◆ Extracted data ◆

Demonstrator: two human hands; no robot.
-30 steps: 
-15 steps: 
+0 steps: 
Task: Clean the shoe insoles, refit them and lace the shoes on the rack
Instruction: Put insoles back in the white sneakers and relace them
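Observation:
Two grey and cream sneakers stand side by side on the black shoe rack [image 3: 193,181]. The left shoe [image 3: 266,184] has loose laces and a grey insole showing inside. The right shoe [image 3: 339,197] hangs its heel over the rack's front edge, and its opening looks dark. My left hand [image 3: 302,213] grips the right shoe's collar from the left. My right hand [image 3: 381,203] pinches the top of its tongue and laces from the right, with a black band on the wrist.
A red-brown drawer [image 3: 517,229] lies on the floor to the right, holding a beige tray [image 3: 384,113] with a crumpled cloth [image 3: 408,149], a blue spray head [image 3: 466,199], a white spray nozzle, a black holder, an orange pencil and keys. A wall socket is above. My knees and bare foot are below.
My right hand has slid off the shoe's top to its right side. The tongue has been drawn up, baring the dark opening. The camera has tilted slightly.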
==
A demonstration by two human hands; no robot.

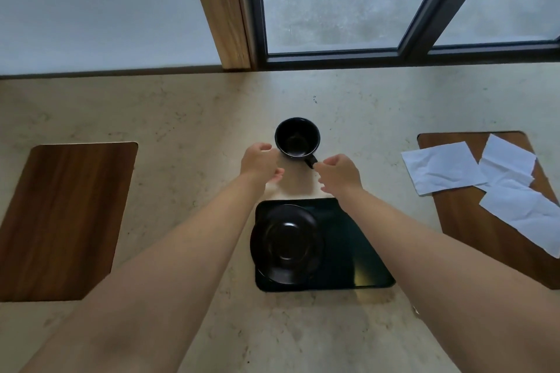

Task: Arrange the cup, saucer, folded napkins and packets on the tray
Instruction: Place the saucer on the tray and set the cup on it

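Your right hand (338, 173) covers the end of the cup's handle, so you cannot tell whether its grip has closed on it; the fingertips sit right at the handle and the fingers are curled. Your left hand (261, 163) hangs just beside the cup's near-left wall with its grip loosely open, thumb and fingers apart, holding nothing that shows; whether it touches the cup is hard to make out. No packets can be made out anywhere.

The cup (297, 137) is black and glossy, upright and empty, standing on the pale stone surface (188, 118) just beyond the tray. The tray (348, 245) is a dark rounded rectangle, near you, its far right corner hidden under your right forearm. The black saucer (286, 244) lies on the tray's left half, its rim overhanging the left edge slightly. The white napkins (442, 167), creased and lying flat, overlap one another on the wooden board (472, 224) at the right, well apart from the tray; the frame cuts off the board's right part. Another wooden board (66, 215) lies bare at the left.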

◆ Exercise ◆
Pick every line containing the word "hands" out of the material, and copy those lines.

◆ Answer to the problem ◆
Demonstrator: two human hands; no robot.
A demonstration by two human hands; no robot.

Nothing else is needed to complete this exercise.